Monsters of EdTech: Un-Fathomable

Reading Audrey Watters's The Monsters of Education Technology.

More of these posts. #ccourses

2. Un-Fathomable: The Hidden History of Ed-Tech.

As someone who studies the history of literature, folklore, culture in general, I always want to know where things came from: where they really came from (often impossible to know though) AND the stories we tell about where things came from. So I really enjoyed this particular essay, and I share Audrey's despair at people who foreshorten the history of education and seem oblivious to history's real intricacies. As things are organized in the book, this essay is even more hard-hitting after the great history investigation that Audrey already provided in the first essay, the kind of history investigation that is just not Salman Khan's style.

And I laughed out loud at this one: "The first rule of the history of online education: you don't talk about Fathom." Ha!!!

Audrey contends that edtech is really undermined because we refuse to talk about past failures, and I think she is absolutely right about that. Academia, in particular, suffers from a curse of perfectionism. In some ways it is a strength, but it can also be a terrible weakness when it means we cover up failures rather than highlighting and learning from them. At my school, every project is declared a total success from the moment it is launched. Even if quietly disappears later, well, we just never speak about it again. Not good.

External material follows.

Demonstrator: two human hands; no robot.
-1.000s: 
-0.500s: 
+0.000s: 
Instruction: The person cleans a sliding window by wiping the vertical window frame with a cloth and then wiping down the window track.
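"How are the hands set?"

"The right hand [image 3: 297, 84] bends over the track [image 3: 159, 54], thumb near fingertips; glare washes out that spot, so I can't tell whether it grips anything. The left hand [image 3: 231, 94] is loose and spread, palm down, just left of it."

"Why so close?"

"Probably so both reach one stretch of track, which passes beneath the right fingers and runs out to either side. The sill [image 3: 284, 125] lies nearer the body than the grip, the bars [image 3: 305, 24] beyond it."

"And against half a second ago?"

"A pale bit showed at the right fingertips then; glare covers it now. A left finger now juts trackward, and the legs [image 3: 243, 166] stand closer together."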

I recently documented the branding propaganda around my school's latest venture,  "the very first television network-branded online course for credit," and the marketing fluff for that venture sounds just like the marketing fluff that Audrey documents for Fathom and similar projects of the past, and the fluff which you can read right now at Coursera et al. Neither the propaganda or the technology are anything new.

Audrey also reviews the history of the LMS, a history that I have lived personally. And just when I think I cannot get more depressed about the LMS... I do indeed find new depths of LMS depression.

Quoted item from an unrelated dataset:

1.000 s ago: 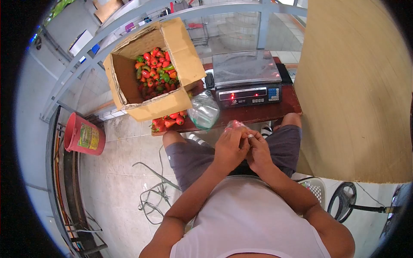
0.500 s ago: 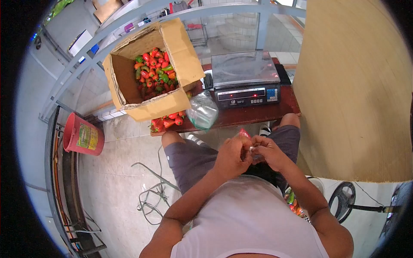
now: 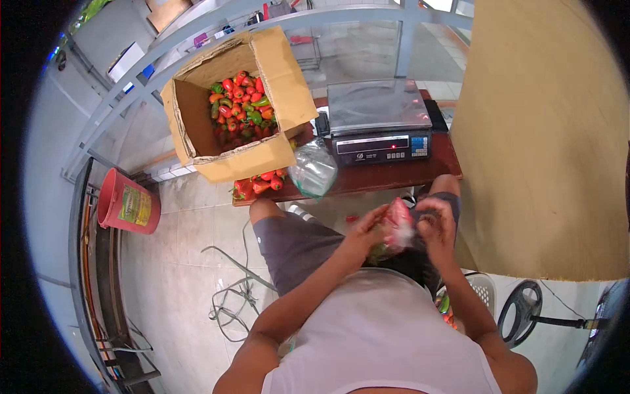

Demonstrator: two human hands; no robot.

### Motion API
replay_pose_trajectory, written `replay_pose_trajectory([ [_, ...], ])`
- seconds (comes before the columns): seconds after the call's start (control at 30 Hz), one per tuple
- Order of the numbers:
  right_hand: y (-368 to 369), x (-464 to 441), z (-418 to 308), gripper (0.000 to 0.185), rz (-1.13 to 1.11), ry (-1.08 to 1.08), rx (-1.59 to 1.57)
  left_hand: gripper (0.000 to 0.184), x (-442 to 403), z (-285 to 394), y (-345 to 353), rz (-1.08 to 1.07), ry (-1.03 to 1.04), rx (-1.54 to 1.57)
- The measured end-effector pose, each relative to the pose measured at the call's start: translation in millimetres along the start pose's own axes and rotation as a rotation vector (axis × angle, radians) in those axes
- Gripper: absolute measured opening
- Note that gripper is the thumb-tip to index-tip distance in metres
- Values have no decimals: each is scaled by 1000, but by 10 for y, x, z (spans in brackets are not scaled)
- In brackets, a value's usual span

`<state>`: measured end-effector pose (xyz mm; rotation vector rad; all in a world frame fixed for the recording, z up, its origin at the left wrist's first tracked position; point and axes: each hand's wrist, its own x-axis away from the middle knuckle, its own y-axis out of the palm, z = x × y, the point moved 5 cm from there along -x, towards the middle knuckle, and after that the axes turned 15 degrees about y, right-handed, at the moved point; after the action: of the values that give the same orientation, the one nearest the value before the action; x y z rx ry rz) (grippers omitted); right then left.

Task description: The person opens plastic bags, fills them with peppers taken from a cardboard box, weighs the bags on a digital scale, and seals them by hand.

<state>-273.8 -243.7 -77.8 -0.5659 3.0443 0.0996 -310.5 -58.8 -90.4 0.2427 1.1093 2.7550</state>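
Above my lap, my left hand (image 3: 365, 235) grips a clear plastic bag (image 3: 398, 223) with red peppers showing through it. The bag is blurred by motion, and a little green shows low down by the fingers. Just right of it is my right hand (image 3: 438, 226), its fingers loosely curled and apart, with nothing visible in them. A gap seems to separate it from the bag, though blur softens the edges.
A cardboard box (image 3: 230, 161) of red and green peppers (image 3: 243, 108) stands on a dark red bench (image 3: 367, 177). Beside it are loose red peppers (image 3: 262, 182), clear plastic bags (image 3: 313, 169) and a digital scale (image 3: 380, 121). A red bucket (image 3: 128, 203), green strapping (image 3: 239, 299) and a basket (image 3: 484, 292) are on the floor.
Both hands were pinched together at the bag's top. Now they have parted, the right hand moving right, and the bag of peppers shows in the left hand.
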Motion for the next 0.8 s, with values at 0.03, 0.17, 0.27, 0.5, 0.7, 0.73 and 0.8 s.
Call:
replay_pose_trajectory([
  [0.03, -210, -49, 295, 46, 54, 151, -242, 61, 15, -55, 122, -117, 68, -163],
  [0.17, -421, 479, 476, 74, -165, 641, -1139, 50, 66, 52, 255, -213, 82, -240],
  [0.27, -983, 983, 914, 84, -231, 695, -861, 43, 85, 138, 53, -102, 60, -344],
  [0.5, -2080, 2467, 1198, 69, -36, 1112, 56, 33, 373, 186, -620, 231, 74, -453],
  [0.7, -2173, 2979, 1419, 63, -32, 1443, 604, 30, 521, 160, -854, 377, 49, -460],
  [0.73, -2162, 2943, 1448, 62, -55, 1449, 671, 31, 519, 188, -863, 363, 59, -485],
  [0.8, -2098, 2813, 1457, 60, -133, 1444, 810, 32, 510, 241, -897, 324, 65, -535],
])
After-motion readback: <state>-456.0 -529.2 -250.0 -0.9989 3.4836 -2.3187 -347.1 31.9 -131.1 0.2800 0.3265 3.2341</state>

Audrey closes with questions that are incredibly important at my school right now, questions we really need to be discussing at length and in public (we are not): "Why are we building learning management systems? Why are we building computer-assisted instructional tech? Current computing technologies demand neither. Open practices don’t either. Rather, it’s a certain institutional culture and a certain set of business interests that do. What alternatives can we build on? What can we imagine — a future of learner agency, of human capacity, of equity, of civic responsibility, of openness, for example."

And what a great discussion that would be!

In closing, here's a history resource I would like to add, for those of you interested in the history of education, not just edtech. It's a book about the history of religious education in the U.S.: Religious Literacy: What Every American Needs to Know — And Doesn't by Stephen Prothero (2008). Ignore the second part of the book, which is a Hirschesque venture into random-factoids-as-literacy (ugh). The real value is in the first five chapters of the book where Prothero documents the history of religious education in the United States. FULL OF SURPRISES. In particular, you will learn that it was Protestants who got religious education kicked out of the schools to start with. Why? Because they did not want equal time given to the Catholic religion of America's new immigrants (Irish, Italian). So, when you hear Protestants complaining about how godless American education is, you can laugh to yourself about how they did it to themselves.